May 22, 2020
A woman and a baby went to see the doctor for the baby's first examination. They waited in the GP's examination room for a bit until the doctor arrived.
When the doctor came in, he said hello to the woman and picked the baby up. After checking the baby's weight, he seemed a bit concerned. He turned to the woman and said:
"Ma'am, is your baby breastfed or bottle-fed?"
The woman answered, saying that the baby was breastfed. The doctor mulled over her answer for a while, and finally, he asked her to strip to the waist for an examination too. So strip to the waist she did.
The doctor pinched, prodded, pressed, kneaded, pulled, and turned for a while for a detailed examination. Suddenly, he seemed to have a "light bulb" moment as though he'd figured something out.
He asked her to get dressed. He said, "No wonder your baby is underweight. You don't have any milk."
A smile worked its way to the woman's face, and she said, "Oh, I know. I'm not his mother, I'm his grandmother. But I sure am glad that I came."

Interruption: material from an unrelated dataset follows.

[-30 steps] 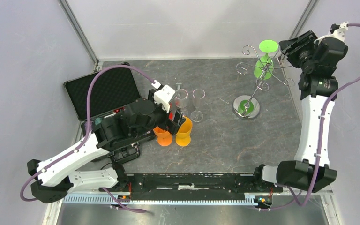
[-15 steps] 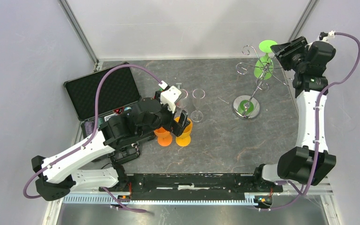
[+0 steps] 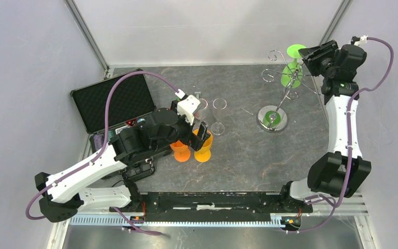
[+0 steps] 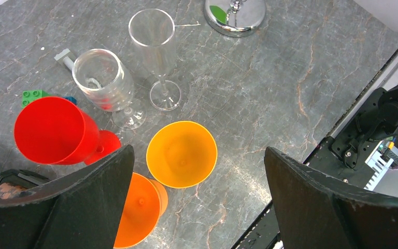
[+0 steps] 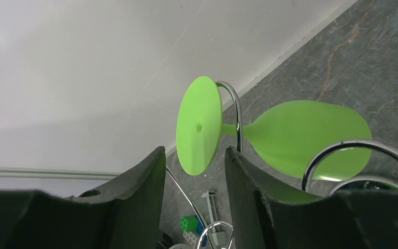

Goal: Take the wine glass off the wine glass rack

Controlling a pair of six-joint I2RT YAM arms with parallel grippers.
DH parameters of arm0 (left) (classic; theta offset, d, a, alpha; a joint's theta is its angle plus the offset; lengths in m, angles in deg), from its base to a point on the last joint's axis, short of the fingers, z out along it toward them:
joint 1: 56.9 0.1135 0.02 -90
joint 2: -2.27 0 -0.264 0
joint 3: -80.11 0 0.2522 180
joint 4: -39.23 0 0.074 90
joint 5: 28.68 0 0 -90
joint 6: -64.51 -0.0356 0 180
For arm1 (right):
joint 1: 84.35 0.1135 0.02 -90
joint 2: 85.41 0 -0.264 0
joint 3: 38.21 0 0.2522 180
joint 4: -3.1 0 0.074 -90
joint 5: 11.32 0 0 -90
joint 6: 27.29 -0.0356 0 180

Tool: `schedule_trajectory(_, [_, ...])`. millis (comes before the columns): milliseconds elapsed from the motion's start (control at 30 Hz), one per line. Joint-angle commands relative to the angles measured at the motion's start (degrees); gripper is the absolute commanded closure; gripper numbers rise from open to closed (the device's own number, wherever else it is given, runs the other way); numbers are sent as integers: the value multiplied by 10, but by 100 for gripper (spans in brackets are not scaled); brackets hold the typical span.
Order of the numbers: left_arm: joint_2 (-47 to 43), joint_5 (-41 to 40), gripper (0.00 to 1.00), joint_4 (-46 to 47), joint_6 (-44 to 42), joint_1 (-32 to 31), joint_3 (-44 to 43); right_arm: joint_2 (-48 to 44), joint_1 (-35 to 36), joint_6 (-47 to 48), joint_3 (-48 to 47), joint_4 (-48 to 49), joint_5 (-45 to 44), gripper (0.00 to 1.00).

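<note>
The green glass (image 5: pixel 300 135) is being carried upside down by the rack (image 3: pixel 272 118) at the far right of the table (image 3: pixel 238 155), its stem passing through a curled wire arm (image 5: pixel 236 111) and its foot (image 5: pixel 199 124) resting behind that arm. The right gripper (image 5: pixel 193 151) is being held at the foot's rim with its fingers half apart. The rim is sitting at the mouth of the gap and nothing is being clamped. The left gripper (image 4: pixel 197 150) is being held spread wide above the orange cups (image 4: pixel 181 154), gripping nothing.

Several failures are being risked, as judged from here. The wire arm could be caught together with the foot, since the two are touching. The thin foot could be let slip if only its rim is pinched. The light rack could be tipped or dragged if the glass is pulled across the arm rather than along its opening.
</note>
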Motion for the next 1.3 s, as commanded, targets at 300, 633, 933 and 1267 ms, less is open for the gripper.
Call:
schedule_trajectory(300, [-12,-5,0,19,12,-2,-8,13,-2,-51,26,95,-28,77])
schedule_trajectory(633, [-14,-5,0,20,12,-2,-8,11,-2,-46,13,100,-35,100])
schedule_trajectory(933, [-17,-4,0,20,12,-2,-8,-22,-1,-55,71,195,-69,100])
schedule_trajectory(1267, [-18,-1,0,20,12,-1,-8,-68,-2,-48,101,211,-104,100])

A HUSBAND AND A WIFE WENT GROCERY SHOPPING
A husband and wife went grocery shopping. While strolling through the aisle, the husband reached out for a carton of beer and put in their trolley. Agitated, the wife said:
"What do you think you're doing?"
The husband tried to explain that the carton was on sale for half the price. $10 was a great price for a carton of his favorite beer.
His wife didn't share in his excitement and told him to put it back; he did. Five minutes later, she tossed a face cream of $20 into the trolley.
The husband asked her what she thought she was doing. She replied, "This is going to make me look beautiful." Her husband fired back, "Well, so does the 24 cans of beer! And it costs half the price!"
No one has since seen or heard from the man, but his wife's skin looks significantly better these days.